INSTRUCTIONS TO FOLLOW: Within the listing below, please copy exactly the lines between the line holding "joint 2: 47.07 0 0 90" and the line holding "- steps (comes", inclusive.

DATA SECTION:

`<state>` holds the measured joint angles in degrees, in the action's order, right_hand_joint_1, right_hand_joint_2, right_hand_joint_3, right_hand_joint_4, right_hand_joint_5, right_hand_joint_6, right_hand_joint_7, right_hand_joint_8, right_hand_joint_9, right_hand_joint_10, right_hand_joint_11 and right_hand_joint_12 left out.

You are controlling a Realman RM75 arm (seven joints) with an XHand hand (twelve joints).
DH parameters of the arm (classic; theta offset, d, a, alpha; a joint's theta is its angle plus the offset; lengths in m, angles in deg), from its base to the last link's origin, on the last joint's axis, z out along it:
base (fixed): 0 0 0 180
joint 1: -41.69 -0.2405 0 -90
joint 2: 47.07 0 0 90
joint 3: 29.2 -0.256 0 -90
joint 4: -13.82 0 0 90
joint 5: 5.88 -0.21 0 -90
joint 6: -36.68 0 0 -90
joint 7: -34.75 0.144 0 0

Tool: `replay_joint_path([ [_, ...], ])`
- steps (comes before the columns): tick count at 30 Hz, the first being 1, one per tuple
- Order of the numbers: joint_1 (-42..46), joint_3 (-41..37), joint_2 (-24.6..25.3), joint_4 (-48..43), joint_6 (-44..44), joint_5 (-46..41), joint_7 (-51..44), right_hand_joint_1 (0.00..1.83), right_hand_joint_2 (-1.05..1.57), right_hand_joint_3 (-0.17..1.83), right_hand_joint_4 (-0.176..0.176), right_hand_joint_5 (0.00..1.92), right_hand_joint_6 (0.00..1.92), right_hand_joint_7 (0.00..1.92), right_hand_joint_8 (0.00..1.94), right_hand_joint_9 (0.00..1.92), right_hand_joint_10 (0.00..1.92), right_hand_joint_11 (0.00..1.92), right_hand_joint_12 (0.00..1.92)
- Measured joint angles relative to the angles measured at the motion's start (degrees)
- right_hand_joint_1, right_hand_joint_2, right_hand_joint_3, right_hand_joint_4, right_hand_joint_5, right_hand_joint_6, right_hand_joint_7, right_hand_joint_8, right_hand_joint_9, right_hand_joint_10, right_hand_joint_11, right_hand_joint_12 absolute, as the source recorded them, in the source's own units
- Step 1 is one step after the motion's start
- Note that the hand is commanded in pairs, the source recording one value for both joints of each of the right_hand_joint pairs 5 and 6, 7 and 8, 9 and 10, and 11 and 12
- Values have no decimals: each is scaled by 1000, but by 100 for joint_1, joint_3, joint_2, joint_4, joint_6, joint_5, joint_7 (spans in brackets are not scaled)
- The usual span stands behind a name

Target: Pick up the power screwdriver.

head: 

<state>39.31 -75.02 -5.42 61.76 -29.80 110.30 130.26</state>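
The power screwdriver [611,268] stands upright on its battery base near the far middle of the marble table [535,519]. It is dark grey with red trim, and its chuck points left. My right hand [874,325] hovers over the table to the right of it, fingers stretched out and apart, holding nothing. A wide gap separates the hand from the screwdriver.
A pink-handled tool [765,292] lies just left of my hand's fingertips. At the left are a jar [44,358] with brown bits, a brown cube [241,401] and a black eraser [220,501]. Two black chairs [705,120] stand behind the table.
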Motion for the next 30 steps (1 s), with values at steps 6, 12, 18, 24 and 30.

RESULT BELOW:
joint 2: 47.07 0 0 90
joint 3: 29.2 -0.256 0 -90
joint 4: -13.82 0 0 90
joint 5: 5.88 -0.21 0 -90
joint 6: -36.68 0 0 -90
joint 7: -34.75 0.144 0 0

Tool: `replay_joint_path([ [_, ...], ])`
- steps (comes before the columns): tick count at 30 Hz, the first being 1, one per tuple

This exercise is now finished.